▶ **About this task**: The answer should be an exact repeat of the stretch of material below from the line containing "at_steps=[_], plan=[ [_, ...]" through the line containing "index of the".
◆ ◆ ◆ ◆ ◆ ◆ ◆
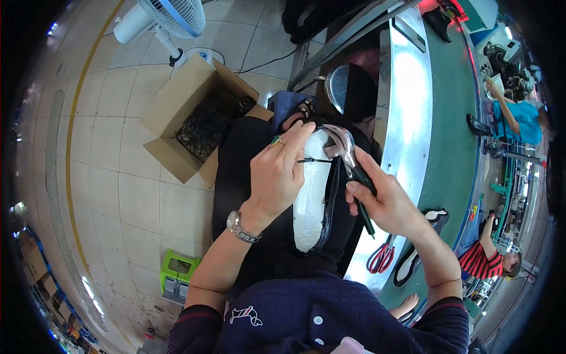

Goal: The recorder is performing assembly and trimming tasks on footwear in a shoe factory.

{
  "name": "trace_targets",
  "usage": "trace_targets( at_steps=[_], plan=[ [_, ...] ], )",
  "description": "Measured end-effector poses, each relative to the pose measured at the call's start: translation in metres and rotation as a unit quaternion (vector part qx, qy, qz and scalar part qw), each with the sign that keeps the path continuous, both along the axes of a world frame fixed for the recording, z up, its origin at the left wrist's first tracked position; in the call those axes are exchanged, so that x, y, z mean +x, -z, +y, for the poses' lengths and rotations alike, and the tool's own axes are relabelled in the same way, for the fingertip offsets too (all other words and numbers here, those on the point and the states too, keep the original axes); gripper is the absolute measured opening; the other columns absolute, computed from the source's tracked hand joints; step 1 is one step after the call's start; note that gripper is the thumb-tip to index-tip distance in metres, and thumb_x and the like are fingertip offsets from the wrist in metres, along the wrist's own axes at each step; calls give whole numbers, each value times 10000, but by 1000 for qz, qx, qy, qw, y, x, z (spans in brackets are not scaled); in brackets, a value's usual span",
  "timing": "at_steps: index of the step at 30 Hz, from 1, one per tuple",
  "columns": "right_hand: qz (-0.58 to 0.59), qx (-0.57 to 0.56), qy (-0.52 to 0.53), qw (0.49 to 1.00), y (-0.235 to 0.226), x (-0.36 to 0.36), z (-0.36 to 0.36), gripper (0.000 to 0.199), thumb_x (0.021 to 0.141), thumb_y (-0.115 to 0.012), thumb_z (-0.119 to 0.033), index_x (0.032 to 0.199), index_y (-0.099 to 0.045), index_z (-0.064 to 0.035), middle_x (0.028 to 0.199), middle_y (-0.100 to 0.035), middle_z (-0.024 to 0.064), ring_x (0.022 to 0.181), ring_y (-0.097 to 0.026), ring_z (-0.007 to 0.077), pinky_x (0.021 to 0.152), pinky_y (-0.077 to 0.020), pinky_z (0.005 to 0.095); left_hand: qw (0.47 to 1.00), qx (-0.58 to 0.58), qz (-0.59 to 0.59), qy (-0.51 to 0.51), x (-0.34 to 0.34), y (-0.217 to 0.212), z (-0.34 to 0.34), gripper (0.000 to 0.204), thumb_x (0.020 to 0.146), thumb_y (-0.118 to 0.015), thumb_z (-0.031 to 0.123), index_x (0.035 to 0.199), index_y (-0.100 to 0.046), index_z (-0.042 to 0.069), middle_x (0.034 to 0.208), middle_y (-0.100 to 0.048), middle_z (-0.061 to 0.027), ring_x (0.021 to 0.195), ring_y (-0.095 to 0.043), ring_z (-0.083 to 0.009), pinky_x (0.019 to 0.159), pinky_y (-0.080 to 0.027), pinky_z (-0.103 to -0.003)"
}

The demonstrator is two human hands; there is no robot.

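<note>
The left hand point(277, 171) holds the shoe point(312, 194) sole-up on the lap, so its white bottom faces up. The right hand point(383, 203) has a tight grip on the pliers point(348, 156), which bite the black upper at the toe, pulling it over the edge

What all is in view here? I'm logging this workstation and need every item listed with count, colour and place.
shoe: 1, black with white insole, on the lap, centre
pliers: 1, silver jaws, green handles, at the shoe's toe
cardboard box: 1, brown, open, floor upper left
fan: 1, white and blue, floor top left
conveyor belt: 1, green, right
scissors: 1, red handles, on the metal ledge
second shoe: 1, black and white, on the belt
green device: 1, floor lower left
co-workers: 2, far right
wristwatch: 1, silver, left wrist
left hand: holds the shoe
right hand: grips the pliers
</note>
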State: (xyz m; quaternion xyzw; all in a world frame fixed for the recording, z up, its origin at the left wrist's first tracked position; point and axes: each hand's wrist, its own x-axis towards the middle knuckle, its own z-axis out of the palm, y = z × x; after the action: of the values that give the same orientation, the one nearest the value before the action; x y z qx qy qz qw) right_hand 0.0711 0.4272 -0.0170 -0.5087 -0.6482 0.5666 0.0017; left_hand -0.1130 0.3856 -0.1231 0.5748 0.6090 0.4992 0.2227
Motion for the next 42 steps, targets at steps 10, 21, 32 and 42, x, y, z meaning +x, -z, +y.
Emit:
trace_targets(
  at_steps=[10,21,32,42],
  plan=[
    [-120,356,-88,922,5,-30,10,649,898,-561,-18,1486,-297,-93,706,-621,211,637,-652,332,605,-513,397,991,12,127,35,-5,-3,0,427,757,-537,-104,1157,-618,22,1167,-654,-164,1002,-656,-305,869,-518,-365],
    [-163,341,-144,915,15,-17,3,753,901,-582,-66,1527,-175,-161,809,-663,233,617,-646,378,571,-513,457,994,40,97,23,-4,-3,6,328,837,-549,-77,1140,-614,33,1102,-679,-156,919,-666,-330,793,-530,-364],
    [-155,325,-185,915,21,-17,5,765,891,-581,-64,1529,-171,-160,891,-677,236,585,-650,352,551,-532,428,999,-30,32,21,-5,-8,2,183,929,-537,4,1109,-559,33,1067,-684,-168,907,-684,-304,762,-518,-347],
    [-137,332,-165,919,19,-11,6,742,872,-585,-42,1512,-224,-146,672,-643,189,633,-649,385,564,-515,459,999,-31,7,-13,0,-10,3,219,960,-511,41,1174,-468,32,1051,-688,-167,911,-683,-278,741,-502,-328]
  ],
)
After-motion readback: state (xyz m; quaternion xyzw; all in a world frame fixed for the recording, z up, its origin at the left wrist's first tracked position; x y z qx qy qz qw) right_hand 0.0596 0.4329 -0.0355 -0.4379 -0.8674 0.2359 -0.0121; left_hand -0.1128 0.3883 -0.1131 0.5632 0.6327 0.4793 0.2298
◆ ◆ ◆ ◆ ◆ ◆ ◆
▶ **The answer**:
  "usage": "trace_targets( at_steps=[_], plan=[ [_, ...] ], )",
  "description": "Measured end-effector poses, each relative to the pose measured at the call's start: translation in metres and rotation as a unit quaternion (vector part qx, qy, qz and scalar part qw), each with the sign that keeps the path continuous, both along the axes of a world frame fixed for the recording, z up, its origin at the left wrist's first tracked position; in the call those axes are exchanged, so that x, y, z mean +x, -z, +y, for the poses' lengths and rotations alike, and the tool's own axes are relabelled in the same way, for the fingertip offsets too (all other words and numbers here, those on the point and the states too, keep the original axes); gripper is the absolute measured opening; the other columns absolute, computed from the source's tracked hand joints; step 1 is one step after the call's start; note that gripper is the thumb-tip to index-tip distance in metres, and thumb_x and the like are fingertip offsets from the wrist in metres, along the wrist's own axes at each step; calls give whole numbers, each value times 10000, but by 1000 for qz, qx, qy, qw, y, x, z (spans in brackets are not scaled); in brackets, a value's usual span",
  "timing": "at_steps: index of the step at 30 Hz, from 1, one per tuple",

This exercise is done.